The next stage was to test the new method of accurately detecting this protein. Dr Hu explains the key steps: “Small samples of serum or plasma are diluted and applied to a sensor chip coated with antibodies to an EV membrane protein. 

EVs bound to the chip by this antibody are then mixed with antibody-coated nanoparticles – one green nanosphere and one red nanorod –that recognise a second EV membrane protein and the pancreatic cancer marker, EphA2.

Only pancreatic cancer-derived EVs bind both nanoparticles, and their close contact on these EVs causes a coupling effect that changes the colour to yellow and markedly increases the intensity of their refracted light, generating a signal that is easily visible 
when viewed with a dark-field microscope.”

A series of experiments showed this method identified blood samples from pancreatic cancer with high sensitivity, including those with early stage disease, readily distinguishing them from those of pancreatitis patients and healthy individuals. It detected alterations in EphA2-EV blood levels in pre- 
and post-therapy blood samples corresponding to tumour responses to therapy, demonstrating the technique’s power to monitor treatment effectiveness.

Translate into practice

Though this method was patented last year, work is now continuing to evaluate its role in pancreatic cancer diagnoses using a large clinical cohort to validate the findings. 

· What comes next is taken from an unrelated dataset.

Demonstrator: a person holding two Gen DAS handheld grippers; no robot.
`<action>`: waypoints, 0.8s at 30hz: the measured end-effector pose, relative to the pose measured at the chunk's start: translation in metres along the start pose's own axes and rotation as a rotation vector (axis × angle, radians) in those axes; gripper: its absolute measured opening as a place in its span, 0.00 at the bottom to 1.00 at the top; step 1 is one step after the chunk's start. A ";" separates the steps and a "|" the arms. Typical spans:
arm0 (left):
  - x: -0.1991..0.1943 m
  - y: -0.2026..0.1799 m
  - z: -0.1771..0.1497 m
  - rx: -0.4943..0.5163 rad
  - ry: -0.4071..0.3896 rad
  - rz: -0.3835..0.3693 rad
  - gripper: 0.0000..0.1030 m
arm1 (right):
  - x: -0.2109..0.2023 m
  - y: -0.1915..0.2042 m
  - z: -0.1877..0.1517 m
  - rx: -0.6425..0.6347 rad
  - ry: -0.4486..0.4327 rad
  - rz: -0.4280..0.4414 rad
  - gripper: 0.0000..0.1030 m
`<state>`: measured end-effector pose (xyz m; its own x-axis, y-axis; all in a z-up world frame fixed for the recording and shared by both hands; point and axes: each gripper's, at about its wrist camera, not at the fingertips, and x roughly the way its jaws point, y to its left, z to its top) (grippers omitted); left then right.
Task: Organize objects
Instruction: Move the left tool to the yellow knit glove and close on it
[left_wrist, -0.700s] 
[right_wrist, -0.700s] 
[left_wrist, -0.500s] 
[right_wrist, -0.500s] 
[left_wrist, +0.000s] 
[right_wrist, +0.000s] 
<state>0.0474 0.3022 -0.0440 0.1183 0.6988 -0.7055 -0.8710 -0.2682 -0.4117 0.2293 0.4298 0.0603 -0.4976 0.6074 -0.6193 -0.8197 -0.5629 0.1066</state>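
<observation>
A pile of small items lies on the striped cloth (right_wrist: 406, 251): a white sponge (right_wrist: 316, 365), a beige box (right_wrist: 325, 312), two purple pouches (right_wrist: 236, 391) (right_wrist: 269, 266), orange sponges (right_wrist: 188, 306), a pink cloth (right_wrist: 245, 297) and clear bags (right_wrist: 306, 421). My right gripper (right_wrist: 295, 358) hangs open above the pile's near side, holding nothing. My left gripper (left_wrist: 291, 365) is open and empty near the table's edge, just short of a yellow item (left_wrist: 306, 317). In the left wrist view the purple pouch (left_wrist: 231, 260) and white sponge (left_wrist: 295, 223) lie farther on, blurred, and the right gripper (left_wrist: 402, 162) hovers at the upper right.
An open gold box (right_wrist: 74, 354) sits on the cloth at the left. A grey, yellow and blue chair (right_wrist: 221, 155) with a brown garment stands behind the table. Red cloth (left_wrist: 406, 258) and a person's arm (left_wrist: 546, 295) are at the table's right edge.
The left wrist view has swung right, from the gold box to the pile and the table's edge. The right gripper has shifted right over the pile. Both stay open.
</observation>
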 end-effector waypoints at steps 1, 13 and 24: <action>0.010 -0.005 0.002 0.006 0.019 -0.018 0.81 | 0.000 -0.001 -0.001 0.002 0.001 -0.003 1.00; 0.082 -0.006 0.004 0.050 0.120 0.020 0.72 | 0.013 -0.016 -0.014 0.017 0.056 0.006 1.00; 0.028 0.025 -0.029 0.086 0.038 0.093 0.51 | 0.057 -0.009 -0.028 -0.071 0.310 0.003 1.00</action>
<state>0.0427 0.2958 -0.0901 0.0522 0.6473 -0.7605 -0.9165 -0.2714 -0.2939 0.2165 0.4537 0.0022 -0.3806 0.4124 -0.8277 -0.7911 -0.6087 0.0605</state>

“We would be more confident then to move it forward for approval by the US Food and Drug Administration,” he says.

The research team is also looking at refining the technology so the whole procedure is automated. Such a low-cost, high-throughput format would be more suitable for clinical laboratories.

Significantly, this approach may hold value beyond diagnosis of pancreatic cancer, adds Dr Hu.

“The method can be easily converted to detect other diseases in which EVs may be applied as biomarkers, by changing the antibody target. 

“We have research projects looking at lung cancer and tuberculosis.”
Dr Hu has published more than 50 articles in high-impact journals and his research team has received millions of dollars of funding.

“However, the most important moment for me is seeing our technology make a difference to patients and being able to identify cancer patients quickly.”

He adds: “Since this paper was published, I have received many inquiries from patients and their family members. All of them are so encouraging. You can tell how urgently those patients and other people at risk need this tool. We will make the best effort to translate our assay into practice.”

All about Tony

  • Joined as Associate Professor at the Biodesign Institute at Arizona State University’s Virginia G Piper Center for Personalized Diagnostics and at ASU’s School of Biological and Health Systems Engineering in 2016.
  • Received a PhD from the University of Texas at Austin in 2009, where he focused on developing nanomaterials as biosensors for disease diagnosis.
  • Published four nanomedicine-related book chapters, and has given more than 40 seminars and invited presentations at major international scientific conferences.
  • Has received five US patents since joining his faculty.